● WORK TASK
There is one span to output from the data below: the lines starting at the line with "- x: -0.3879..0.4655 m" and ending at the line with "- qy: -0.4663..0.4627". Output it exactly, ends included, nothing more.

### RECORDED INFORMATION ###

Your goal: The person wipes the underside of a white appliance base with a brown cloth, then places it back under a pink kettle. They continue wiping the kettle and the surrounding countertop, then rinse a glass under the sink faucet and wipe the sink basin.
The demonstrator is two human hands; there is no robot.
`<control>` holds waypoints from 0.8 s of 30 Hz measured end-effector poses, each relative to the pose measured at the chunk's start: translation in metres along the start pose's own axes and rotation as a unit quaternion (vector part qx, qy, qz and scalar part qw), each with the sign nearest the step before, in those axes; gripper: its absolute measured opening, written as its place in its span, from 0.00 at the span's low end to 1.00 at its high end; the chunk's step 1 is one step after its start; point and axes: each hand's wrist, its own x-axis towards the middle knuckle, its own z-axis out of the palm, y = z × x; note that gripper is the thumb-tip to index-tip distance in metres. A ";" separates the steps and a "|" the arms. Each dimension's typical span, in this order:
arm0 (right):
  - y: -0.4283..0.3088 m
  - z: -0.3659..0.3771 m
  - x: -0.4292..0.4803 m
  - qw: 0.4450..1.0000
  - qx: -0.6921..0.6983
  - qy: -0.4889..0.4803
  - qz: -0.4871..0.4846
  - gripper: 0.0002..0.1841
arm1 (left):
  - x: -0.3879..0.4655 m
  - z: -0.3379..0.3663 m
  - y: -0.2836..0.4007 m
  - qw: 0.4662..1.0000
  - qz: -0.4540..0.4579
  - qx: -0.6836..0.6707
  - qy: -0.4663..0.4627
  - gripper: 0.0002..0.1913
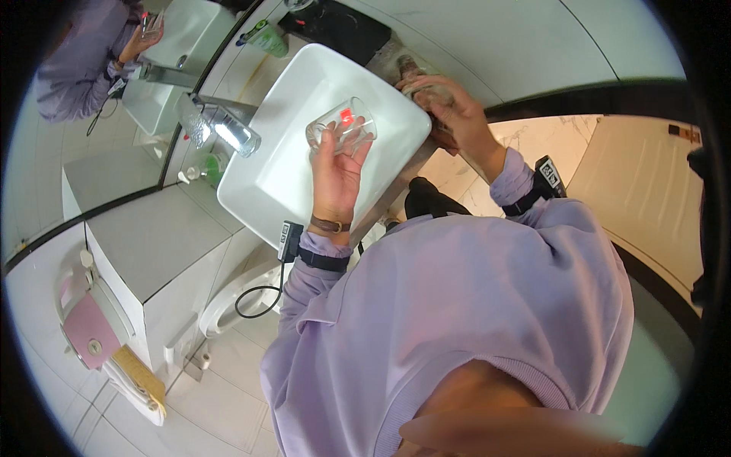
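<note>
My left hand [338, 183] holds a clear drinking glass [357, 121] with a red sticker on it, tilted over the white washbasin [280, 188]. The palm faces up, with the thumb on one side and fingers around the other. At the basin's right corner, my right hand [465, 117] is closed on a crumpled grey-brown cloth-like item [428, 94]; its exact kind is unclear, and the fingers partly hide it. A chrome faucet [231, 128] reaches over the basin's left edge. No running water can be made out.
A black tray [348, 28] lies behind the basin near a green cup [269, 41] holding brushes. A pump soap bottle [211, 168] stands beside the faucet. Along the left are a mirror [114, 154] and a grey-topped ledge [163, 240]; a toilet seat [220, 308] shows below.
</note>
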 end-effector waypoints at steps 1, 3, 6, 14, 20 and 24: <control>-0.012 0.011 -0.005 0.999 -0.020 -0.011 -0.044 0.19 | -0.001 0.008 -0.005 1.000 -0.003 0.024 -0.014 0.23; -0.027 0.032 -0.012 0.990 -0.026 -0.037 -0.132 0.21 | -0.003 0.026 -0.018 0.997 -0.002 0.071 -0.030 0.24; -0.025 0.047 -0.011 0.991 0.072 0.057 -0.093 0.22 | -0.007 0.051 -0.034 0.992 0.009 0.105 -0.069 0.21; -0.004 -0.002 -0.025 0.914 0.369 0.065 0.156 0.23 | 0.043 0.076 -0.028 0.874 0.150 0.441 -0.140 0.40; 0.010 -0.045 -0.019 0.944 0.289 0.089 0.133 0.22 | 0.153 0.076 0.005 0.683 0.355 0.637 -0.038 0.39; 0.044 -0.053 -0.009 0.984 -0.115 0.078 0.107 0.23 | 0.229 0.065 0.019 0.624 0.348 0.699 0.022 0.42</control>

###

● TASK RESPONSE
  - x: -0.3879..0.4655 m
  - z: -0.3379..0.3663 m
  - y: -0.2836..0.4007 m
  - qw: 0.4662..1.0000
  - qz: -0.4540..0.4579
  - qx: -0.6836..0.6707
  - qy: -0.4663..0.4627

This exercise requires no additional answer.